Mobile Operators Urged to Expand Payment Services

PARIS — Mobile payment systems have become an important financial tool in the developing world, but experts say network operators need to offer more than just person-to-person transfer features to create a compelling business case.

Nick Norman, the commercial manager for the U.K. research firm Consult Hyperion, said mobile phones are emerging as a financial lifeline for the 15% of the world's population that lives on $1 or less per day, and such services offer a significant business opportunity.

"If you are a vendor or" carrier, "this is a place to play," Norman said here Tuesday at the Cartes and IDentification conference.

The best example is in Kenya, where the M-Pesa service now has 7 million subscribers and processes $2 million per day in transactions, averaging about $20 each.

Consumers with mobile phones use the service to send each other money, and can load funds into their accounts or convert the stored value into cash through a nationwide network of agents.

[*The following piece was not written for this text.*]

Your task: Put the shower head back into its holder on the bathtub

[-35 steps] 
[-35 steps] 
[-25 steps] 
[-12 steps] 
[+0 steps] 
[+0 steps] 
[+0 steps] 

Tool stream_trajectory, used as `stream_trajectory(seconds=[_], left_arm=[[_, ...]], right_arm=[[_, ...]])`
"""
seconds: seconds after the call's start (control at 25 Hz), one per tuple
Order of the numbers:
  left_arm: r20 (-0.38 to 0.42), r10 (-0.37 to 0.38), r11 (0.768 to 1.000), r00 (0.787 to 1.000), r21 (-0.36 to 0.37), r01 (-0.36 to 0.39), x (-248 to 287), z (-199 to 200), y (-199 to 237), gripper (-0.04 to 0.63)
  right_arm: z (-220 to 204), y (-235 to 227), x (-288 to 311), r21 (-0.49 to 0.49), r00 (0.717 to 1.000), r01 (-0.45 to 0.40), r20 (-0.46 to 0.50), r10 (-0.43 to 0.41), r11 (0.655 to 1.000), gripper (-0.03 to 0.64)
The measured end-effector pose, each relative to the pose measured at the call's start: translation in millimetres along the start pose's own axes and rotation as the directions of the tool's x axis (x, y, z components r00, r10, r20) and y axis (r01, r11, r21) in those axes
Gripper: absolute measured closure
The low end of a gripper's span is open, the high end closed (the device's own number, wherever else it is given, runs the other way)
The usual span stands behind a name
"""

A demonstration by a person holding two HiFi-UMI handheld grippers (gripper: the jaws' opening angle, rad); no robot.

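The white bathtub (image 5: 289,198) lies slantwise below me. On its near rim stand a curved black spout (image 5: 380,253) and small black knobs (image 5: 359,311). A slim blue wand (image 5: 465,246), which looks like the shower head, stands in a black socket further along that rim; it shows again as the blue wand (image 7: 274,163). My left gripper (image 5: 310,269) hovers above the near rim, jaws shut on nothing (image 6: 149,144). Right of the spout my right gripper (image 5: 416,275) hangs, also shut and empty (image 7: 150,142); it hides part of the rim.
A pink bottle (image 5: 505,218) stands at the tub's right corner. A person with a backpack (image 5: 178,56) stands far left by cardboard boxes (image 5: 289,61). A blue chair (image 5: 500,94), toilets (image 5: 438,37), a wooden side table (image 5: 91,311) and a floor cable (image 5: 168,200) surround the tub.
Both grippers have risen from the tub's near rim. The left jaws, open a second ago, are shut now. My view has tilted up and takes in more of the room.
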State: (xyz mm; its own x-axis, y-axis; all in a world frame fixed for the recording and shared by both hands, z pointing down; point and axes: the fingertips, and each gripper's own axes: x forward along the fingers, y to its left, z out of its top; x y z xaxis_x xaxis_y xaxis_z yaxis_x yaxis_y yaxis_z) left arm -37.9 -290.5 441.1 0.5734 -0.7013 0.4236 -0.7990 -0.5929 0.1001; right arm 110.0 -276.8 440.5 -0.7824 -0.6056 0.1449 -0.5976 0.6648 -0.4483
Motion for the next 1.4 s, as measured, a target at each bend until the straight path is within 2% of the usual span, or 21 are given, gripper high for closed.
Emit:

The Kenyan carrier Safaricom Ltd. and the U.K. wireless company Vodafone introduced M-Pesa in 2007 with help from the United Kingdom's Department for International Development.

Norman said the M-Pesa service has replaced such traditional, and inefficient, transfer methods as handing an envelope of cash to a bus driver and hoping the money reaches the intended recipient in another location.

But basic transfer services might not offer a significant return to network operators. Mobile phones "must be able to do other things besides social payments," said Stephen Rasmussen, the technology program manager for the Consultative Group to Assist the Poor, or the networks will remain largely donor-subsidized efforts that produce little revenue and generate scant involvement from businesses. CGAP is a Washington research group that focuses on financial services in the developing world.

Those additional services could include bill payments, which M-Pesa supports, or offering interest to encourage people to use their phones as electronic savings accounts, Norman said. Governments and aid agencies are usingmobile phones to transfer welfare funds to people in need, he said.

"People want more [services] once they get into it," Rasmussen said. He said that though consumers are interested in earning interest through mobile phone networks, some governments might frown on the practice because the technology is starting to move ahead of banking regulations.

Meeting those demands could require partnerships between mobile operators and banks, Rasmussen said.

A successful mobile payment effort for consumers also needs an extensive network of agents who can convert electronic credits to cash, he said. "You need distribution for cash-in, cash-out," Rasmussen said. "Poor people don't want just electronic money."